Peter Joyce, who completed studies in composition and music theory as well as conducting at the mdw and is currently enrolled in the Orchestral Conducting programme, takes a similar view: “Without a doubt, those performances at the mumok were among my most wonderful and memorable mdw experiences. The opportunity to perform contemporary music surrounded by important works of modern art was truly unique and inspiring.” Alongside his experience of the mumok as an incredibly inspiring place in which to perform, Joyce was also particularly impressed by the audience: “It was one of the most open and positive crowds I’ve ever performed for.” Good planning and organisation plus the museum’s welcoming atmosphere round out his positive memories. “I had the great fortune to participate in these concerts multiple times—not only playing chamber music and a piece for solo bass clarinet, but also with a composition of my own that Heinz-Peter Linshalm and Petra Stump-Linshalm had commissioned for the Andy Warhol exhibition.” That work, entitled Factory Music and composed specifically for the occasion, was inspired by the wild and creative community that made Warhol’s Factory what it was. “Performing this composition with several of Warhol’s most important artworks in the background was an experience I’ll always remember.”

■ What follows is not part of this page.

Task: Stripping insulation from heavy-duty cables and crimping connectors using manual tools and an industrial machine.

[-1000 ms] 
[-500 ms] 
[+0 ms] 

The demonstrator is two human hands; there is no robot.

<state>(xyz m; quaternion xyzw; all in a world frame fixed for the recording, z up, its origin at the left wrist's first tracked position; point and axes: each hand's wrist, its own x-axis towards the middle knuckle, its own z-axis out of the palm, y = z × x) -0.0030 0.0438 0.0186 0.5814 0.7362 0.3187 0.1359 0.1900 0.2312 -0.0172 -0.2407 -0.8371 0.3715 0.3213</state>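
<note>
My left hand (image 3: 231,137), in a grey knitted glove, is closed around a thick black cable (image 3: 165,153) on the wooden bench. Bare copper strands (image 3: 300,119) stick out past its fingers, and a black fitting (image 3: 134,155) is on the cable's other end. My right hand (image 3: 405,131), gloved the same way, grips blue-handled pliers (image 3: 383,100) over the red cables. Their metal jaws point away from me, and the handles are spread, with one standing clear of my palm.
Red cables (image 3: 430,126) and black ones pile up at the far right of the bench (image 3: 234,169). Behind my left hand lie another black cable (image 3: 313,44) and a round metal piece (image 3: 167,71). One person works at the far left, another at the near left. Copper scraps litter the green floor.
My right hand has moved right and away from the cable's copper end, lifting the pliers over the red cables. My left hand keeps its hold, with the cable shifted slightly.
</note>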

“A place where music and art come together” is how Pablo Carpio Hernández, who’s currently enrolled in the mdw’s Contemporary Music (Ensemble) MA programme, describes his experiences at these concerts. To him, the mumok Matinees represent an innovative concept where mdw students have the opportunity to take part in a concert featuring contemporary music that involves not only performing but also learning to communicate with the audience. 2023 was Pablo’s second year participating in the project. “It felt great being part of these concerts, where we played and even improvised a huge variety of different pieces. This kind of work is always a wonderful experience where you learn a whole lot, innovate, and have fun. It was a challenge and an adventure that we all enjoyed very much, and it also let us connect what we do with the museum’s exhibitions.” He hopes he’ll be able to continue taking part in this annual project, thereby bringing people together with music and contemporary art in a very special way. The next mumok Matinee takes place on Sunday, 17 December 2023 (guided tour at 11 a.m., concert at 12 noon).